The non-live environment is created and deleted based on what phase of the deployment we are in. There is also the staging load balancer that is connected to the non-live environment while it exists.

The phase is read by a variable in the SSM, that dicates which phase of the deployment you are in. The idea is that you can run a CloudFormation update without using multiple templates, you just change the SSM parameter each time. Alternatively you could pass it in on the command line. All resources are also managed by CloudFormation.
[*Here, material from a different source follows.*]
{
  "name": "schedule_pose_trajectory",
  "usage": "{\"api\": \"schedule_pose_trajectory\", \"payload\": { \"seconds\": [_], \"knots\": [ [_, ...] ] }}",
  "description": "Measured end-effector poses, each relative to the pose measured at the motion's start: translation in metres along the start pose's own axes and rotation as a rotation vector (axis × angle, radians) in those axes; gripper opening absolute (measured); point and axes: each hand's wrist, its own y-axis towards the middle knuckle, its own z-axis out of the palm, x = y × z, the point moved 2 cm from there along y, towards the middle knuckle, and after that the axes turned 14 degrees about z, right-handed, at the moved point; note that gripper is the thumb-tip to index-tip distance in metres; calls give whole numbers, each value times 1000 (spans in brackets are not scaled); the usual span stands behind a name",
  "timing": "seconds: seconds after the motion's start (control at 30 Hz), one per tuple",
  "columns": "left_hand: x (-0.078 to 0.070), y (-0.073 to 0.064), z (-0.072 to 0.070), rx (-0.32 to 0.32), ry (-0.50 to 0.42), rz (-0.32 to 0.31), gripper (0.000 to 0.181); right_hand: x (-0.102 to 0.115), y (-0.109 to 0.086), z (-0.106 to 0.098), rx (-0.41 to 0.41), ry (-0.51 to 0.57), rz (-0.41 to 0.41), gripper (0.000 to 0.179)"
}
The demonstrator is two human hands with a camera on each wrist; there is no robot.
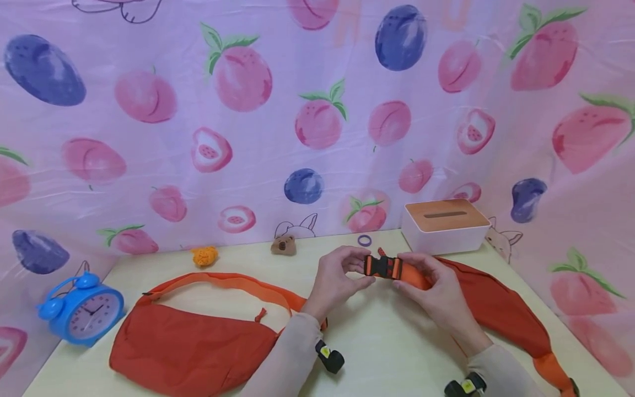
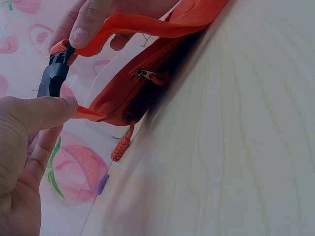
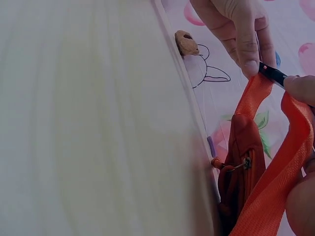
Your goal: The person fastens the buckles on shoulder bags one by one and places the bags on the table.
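A black side-release buckle on an orange strap is held up over the table, its halves joined. My left hand pinches the buckle's left end; in the left wrist view its thumb lies against the black plastic. At the other end my right hand grips the buckle and strap between thumb and fingers. The strap belongs to a rust-red waist bag lying at the right, partly behind my right hand. A zipper with a corded pull shows on that bag.
A second rust-red bag with an orange strap lies at left, beside a blue alarm clock. Along the back are an orange figure, a brown bear-shaped piece, a purple ring and a white tissue box.
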Motion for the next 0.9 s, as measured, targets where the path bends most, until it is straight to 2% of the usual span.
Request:
{"api": "schedule_pose_trajectory", "payload": {
  "seconds": [0.4, 0.73, 0.9],
  "knots": [
    [-3, -1, 0, 18, -2, 19, 57, -2, 0, 0, 21, 30, 56, 59],
    [-4, 0, 0, 55, 10, 48, 55, -6, 2, 2, 62, 86, 27, 57],
    [-3, -1, 1, 56, 15, 32, 55, -7, 2, 3, 71, 101, 33, 57]
  ]
}}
There is an output defined with the DNS name of the staging load balancer, for those phases were it exists. The CloudFormation update can be triggered from various tools, inlcuding Azure DevOps.

Phases

The script is designed around 8 phases.

  1. Blue is live. No Green or staging resources created.
  2. Blue is live. Green is spun up for staging, alongside a staging load balancer that points to the Green environment.
  3. Blue is live. When testing is complete in Green, the staging load balancer is removed in preperation for pointing live to Green.
  4. Green is live. The live load balancer listeners are repointed to the Green target groups. The Blue environment is still kept up in case of any issues following the switch over.
  5. Green is live. The Blue environment is removed.
  6. Green is live. Blue is spun up for staging, alongside a staging load balancer that points to the Blue environment.
  7. Green is live. When testing is complete in Blue, the staging load balancer is removed in preperation for pointing live to Blue.
  8. Blue is live. The live load balancer listeners are repointed to the Blue target groups. The Green environment is still kept up in case of any issues following the switch over.

The next step would be to go around to Phase 1.

If issues are found following the switch, you can move backwards to revert to the previous environment.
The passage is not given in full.